August 28, 2013
Murray State Ethical Issues
The Responsibility Project, presented by Liberty Mutual, has a short film about the 2013 Murray State men’s basketball team on their website. The website has many short films documenting organizational issues and ethical dilemmas in different real-life scenarios around the country. The focus of my paper will be on the organizational and ethical issues at Murray State, or the lack thereof. Murray State men’s basketball program and the community that supports them just might be the example of great ethical principles and organizational responsibility that other businesses and companies can learn from.
Murray State University is located in Murray, Kentucky and is a traditional four-year, state funded college. The community of Murray, KY is a very tight knit community of people who are all from there, raise kids there, and live out their lives there. Much like any other small town in middle America, the community has a togetherness and support for its’ local athletic teams like no other. This leads us to the story of Murray State men’s basketball. The ethical and organizational issues in and around this athletic program are difficult to determine. The head coach preaches discipline, hard work, and family values. The community supports the team and drops everything to attend games. Literally, the whole town shuts down; local shops are closed, streets are empty, everyone goes to the game or watches on TV with family. I guess you can come up with the ethical issue of should a community be so involved in a team in this way? Also, what kind of pressure must the student-athletes and head coaches feel about the entire town watching every little thing they do. In an instance, these players and coach could go from hero to goat. These are some ethical questions I have about the Murray State men’s basketball team.
I think the lack of issues at Murray State are important because not every university athletic program has the same lack of issues. In fact, nowadays all we see on ESPN is the newest report of college players getting paid for performance or parents of college recruits receiving improper benefits. Seems to me that Murray State’s athletic program is important because, as stated before, they should be a model for major college sports on how to operate and properly support their team. This might not be viable considering major universities are not all located in a small town conducive to the support given to Murray State by the city of Murray. However, when it comes to the ethical practices of the players and coach, these aspects can be taught as a way to do things right, and that is important.
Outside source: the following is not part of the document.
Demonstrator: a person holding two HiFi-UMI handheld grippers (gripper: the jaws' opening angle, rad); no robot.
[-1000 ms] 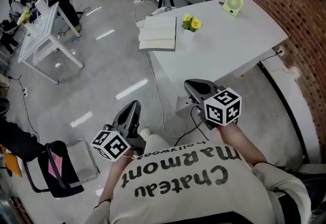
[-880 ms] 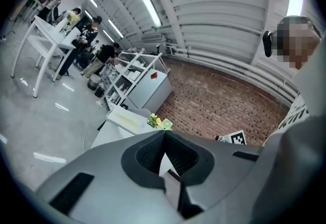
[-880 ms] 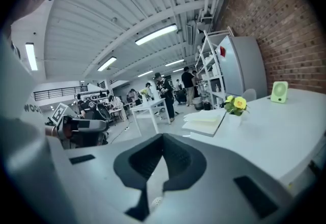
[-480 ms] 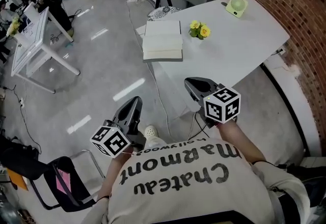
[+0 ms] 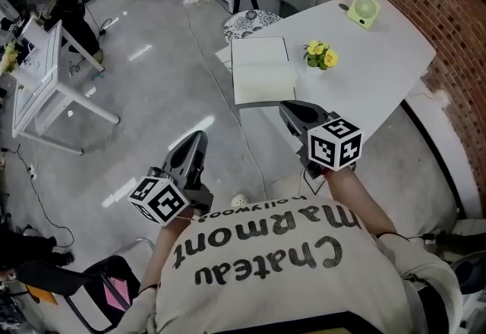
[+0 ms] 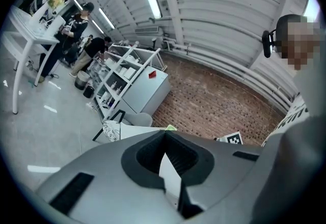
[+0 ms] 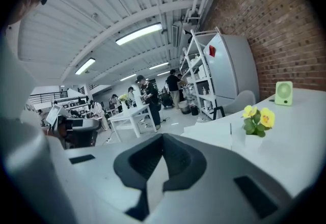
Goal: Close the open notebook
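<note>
1. White pages face up: the notebook (image 5: 262, 70) lies open and flat on the table (image 5: 380, 59), just left of the flowers (image 5: 320, 54). Its fold runs across the head view, with one half farther from the person and one half nearer.
2. Both tools are empty. The right gripper (image 5: 285, 106) has its jaws pressed together with nothing between them. It hangs below and a little left of the flowers in the head view, at the table's near edge and just short of the notebook's near half.
3. The left gripper (image 5: 199, 135) also looks closed tip to tip on nothing. It is over the floor, well to the left of the flowers and nearer the person.
4. Step in hand, as I judge it: this is the approach. Neither tool touches the notebook, and it is not yet closed.
5. The next move probably calls for bringing a tip down to one outer edge of the notebook, on the side away from the fold. It would then slip under that half and swing it over the fold onto the other half. The other tool could press the resting half so the notebook does not slide toward the flowers or off the table edge.
6. Compared with a second ago, the flowers, notebook and table sit much closer to both grippers in the head view. Then a wide stretch of floor lay between the right gripper and the table, and now none shows. The jaws are closed as before, and the notebook lies just as open.
</note>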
One of my ethical issue questions was about the pressure the community might put on players because of the overwhelming attention given to the games and team performance. This would signify external social pressures that could influence organizational ethics. However, I gather from the film that players, including senior guard Isaiah Canaan, do not feel negative external social pressure. This includes the coach, who to this day, has not sacrificed his program’s ethics due to pressures from external sources. In fact, both Isaiah Canaan and Coach Steve Prohm communicate the exact opposite. In the short film, Isaiah talks about how when he came to Murray as a freshman, he was welcomed by the community with open arms. As a senior, he no longer feels like these people are fans, but that they are family.